**Extracted data**.
※

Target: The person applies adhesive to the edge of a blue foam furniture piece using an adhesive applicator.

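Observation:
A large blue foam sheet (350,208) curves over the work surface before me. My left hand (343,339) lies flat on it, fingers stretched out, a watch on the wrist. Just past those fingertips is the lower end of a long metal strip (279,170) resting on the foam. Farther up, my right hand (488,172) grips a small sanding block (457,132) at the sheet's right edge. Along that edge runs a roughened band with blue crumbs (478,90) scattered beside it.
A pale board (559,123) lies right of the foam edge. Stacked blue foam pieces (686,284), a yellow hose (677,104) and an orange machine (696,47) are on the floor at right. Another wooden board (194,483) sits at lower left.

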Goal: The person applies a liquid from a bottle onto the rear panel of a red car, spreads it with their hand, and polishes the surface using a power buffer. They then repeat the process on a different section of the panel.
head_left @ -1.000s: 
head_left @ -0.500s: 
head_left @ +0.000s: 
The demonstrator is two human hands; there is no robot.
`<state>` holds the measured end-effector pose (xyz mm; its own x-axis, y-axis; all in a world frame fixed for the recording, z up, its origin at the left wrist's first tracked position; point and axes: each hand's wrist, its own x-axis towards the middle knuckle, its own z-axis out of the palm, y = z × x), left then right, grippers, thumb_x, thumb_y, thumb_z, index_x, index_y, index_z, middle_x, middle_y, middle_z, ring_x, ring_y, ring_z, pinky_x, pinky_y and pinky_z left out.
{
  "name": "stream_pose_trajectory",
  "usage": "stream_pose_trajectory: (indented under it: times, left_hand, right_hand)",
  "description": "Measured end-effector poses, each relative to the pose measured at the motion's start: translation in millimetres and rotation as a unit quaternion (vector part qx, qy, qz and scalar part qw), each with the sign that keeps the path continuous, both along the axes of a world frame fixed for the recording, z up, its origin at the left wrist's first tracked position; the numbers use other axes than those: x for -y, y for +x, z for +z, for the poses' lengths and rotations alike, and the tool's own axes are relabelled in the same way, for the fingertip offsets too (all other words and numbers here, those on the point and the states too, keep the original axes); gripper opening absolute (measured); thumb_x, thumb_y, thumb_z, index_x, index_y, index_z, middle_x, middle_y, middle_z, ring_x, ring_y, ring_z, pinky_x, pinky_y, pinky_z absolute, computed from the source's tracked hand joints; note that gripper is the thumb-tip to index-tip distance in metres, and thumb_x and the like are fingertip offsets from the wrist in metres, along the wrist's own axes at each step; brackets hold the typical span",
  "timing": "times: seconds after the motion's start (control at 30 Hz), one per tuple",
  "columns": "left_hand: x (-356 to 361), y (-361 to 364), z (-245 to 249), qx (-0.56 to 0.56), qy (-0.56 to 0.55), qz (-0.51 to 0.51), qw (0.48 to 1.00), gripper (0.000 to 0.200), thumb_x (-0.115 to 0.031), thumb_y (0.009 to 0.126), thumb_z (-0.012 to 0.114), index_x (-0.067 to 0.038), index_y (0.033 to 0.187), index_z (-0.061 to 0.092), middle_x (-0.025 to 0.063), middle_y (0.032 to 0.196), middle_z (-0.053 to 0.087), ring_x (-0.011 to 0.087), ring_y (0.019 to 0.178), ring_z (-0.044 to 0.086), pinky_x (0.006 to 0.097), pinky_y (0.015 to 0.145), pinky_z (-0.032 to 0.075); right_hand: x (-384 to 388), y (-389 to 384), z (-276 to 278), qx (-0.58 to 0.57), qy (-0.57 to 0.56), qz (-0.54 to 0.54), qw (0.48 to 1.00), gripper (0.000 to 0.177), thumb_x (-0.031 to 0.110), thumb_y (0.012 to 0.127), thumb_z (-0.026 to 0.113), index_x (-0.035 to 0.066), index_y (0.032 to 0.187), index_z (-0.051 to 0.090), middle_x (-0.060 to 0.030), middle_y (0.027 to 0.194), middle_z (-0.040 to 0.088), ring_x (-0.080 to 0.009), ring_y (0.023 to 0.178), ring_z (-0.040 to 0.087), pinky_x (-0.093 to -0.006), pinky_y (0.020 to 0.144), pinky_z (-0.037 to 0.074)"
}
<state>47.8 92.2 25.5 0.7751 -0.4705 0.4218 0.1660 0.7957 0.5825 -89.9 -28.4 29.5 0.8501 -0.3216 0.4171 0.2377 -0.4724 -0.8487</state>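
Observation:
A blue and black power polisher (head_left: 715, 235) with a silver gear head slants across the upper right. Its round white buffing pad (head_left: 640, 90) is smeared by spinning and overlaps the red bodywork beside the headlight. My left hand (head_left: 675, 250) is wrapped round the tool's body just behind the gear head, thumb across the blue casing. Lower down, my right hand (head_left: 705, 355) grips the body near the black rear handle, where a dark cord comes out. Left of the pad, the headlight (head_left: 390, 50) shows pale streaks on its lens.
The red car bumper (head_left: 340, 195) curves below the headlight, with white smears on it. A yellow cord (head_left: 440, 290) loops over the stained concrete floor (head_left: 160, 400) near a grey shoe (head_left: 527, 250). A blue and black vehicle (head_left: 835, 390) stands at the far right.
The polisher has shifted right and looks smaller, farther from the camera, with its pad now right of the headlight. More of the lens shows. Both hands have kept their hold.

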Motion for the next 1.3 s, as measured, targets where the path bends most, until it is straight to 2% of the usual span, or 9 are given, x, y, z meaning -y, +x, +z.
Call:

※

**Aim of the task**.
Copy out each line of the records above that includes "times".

**Result for this task**.
  "usage": "stream_pose_trajectory: (indented under it: times, left_hand, right_hand)",
  "timing": "times: seconds after the motion's start (control at 30 Hz), one per tuple",

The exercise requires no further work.